Projected lifetime health care costs for people retiring at 65 in 2011 declined $20,000 thanks to the changes in Medicare driven by the health care reform law signed in 2010, calculates Fidelity Investments, the nation's largest provider of employee benefits.
A reduction in out-of-pocket costs for prescription drugs made the biggest difference, Fidelity says, warning that retirees shouldn't get their hopes up that this is a trend. "While the savings generated through the health care reform laws is a welcome relief to many seniors, it should be considered a one-time adjustment, at least for the time being," said Brad Kimler, executive vice president of Fidelity's Benefits Consulting business in a statement.
The Patient Protection and Affordable Care law requires pharmaceutical companies to offer a 50 percent discount on brand name drugs that fall into the so-called "doughnut hole" -- a gap in Medicare's drug benefit plan that begins when an individual's prescription drug costs exceed the initial coverage limit -- $2,840 in 2011 -- and continues until their total out-of-pocket spending qualifies them for Medicare's catastrophic coverage -- a $4,550 threshold in 2011. Medicare recipients most likely to be helped by this are people with no employer-sponsored prescription drug coverage who make too much money for low-income subsidies. The law is expected to phase out the rest of the doughnut hole by 2020.
I used to read these phenomenally high lifetime costs for retirement health care and scoff. I had the mistaken idea that if you are entitled to Medicare, you don't pay very much. Then my accountant husband did the math, and it's pretty clear that Medicare is definitely not free.
Here's the breakdown, if you're doing some retirement planning and need to factor this in:
- Medicare Part B is $115 per person, per month or $2,760 for a couple for a year, plus there is a $162 per person deductible.
- Part D prescription drug coverage averages $40.72 per person, per month or $984 annually for a couple.
- The annual deductible is $310 per person or another $620 for a couple.

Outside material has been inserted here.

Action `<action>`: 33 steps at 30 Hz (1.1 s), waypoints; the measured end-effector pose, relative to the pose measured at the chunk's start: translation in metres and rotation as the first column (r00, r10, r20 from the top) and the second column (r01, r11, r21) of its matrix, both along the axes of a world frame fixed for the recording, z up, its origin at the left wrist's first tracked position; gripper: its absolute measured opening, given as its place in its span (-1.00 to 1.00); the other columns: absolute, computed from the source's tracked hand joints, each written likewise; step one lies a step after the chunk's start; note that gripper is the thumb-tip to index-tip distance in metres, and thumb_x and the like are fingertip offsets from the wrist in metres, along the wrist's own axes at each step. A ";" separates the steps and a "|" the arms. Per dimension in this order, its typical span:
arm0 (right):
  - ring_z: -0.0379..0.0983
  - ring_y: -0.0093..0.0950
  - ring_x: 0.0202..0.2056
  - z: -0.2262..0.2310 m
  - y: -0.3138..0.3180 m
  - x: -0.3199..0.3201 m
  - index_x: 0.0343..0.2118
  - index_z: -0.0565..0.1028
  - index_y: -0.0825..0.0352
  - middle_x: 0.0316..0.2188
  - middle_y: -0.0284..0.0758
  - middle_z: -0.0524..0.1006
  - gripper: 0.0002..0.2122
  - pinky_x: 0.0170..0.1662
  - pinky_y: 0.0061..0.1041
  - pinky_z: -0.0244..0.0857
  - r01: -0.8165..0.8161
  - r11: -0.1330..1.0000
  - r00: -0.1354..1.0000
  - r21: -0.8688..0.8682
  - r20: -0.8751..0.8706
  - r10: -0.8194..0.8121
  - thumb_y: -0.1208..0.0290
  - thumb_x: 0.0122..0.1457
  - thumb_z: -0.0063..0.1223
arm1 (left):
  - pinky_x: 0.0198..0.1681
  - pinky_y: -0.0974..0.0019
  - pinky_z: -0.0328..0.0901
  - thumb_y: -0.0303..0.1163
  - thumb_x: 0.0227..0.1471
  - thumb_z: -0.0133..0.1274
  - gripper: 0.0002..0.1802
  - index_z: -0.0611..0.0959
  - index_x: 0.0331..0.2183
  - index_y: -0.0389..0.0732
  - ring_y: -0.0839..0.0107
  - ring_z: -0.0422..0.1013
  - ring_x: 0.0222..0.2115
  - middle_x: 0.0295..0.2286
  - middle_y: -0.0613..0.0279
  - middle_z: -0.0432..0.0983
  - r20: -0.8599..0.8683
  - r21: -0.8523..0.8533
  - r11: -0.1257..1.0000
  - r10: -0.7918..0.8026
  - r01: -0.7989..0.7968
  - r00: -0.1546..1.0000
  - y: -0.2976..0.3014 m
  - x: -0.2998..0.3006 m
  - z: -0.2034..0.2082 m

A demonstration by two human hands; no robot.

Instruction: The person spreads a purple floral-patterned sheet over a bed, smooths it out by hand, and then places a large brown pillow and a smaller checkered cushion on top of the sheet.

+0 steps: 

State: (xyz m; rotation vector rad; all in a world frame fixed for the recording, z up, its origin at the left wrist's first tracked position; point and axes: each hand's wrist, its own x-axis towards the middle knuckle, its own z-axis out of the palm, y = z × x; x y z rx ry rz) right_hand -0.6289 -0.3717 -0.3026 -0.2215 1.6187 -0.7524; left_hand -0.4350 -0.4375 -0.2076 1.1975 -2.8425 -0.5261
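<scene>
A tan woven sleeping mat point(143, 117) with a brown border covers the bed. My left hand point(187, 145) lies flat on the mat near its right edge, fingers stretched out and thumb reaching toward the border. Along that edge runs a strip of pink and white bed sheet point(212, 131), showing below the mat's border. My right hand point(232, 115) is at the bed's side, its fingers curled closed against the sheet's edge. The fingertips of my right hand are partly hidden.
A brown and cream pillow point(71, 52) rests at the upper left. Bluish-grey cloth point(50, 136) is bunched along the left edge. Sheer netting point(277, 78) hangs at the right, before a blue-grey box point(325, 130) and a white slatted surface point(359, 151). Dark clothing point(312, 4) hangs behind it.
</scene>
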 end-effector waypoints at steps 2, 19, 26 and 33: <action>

- A Medigap policy that covers the things that Medicare doesn't, including the deductibles listed above, is about $250 per person, per month or $6,000 per year for a couple.
You add all that up and you get at least $10,000 per year, per couple -- a significant chunk of money that will almost certainly increase by at least the inflation rate annually.
There is help available for people with low incomes, but people with modest retirement incomes and no retiree health insurance really feel the pinch.
If health care reform helps, any effort to repeal it is a big mistake.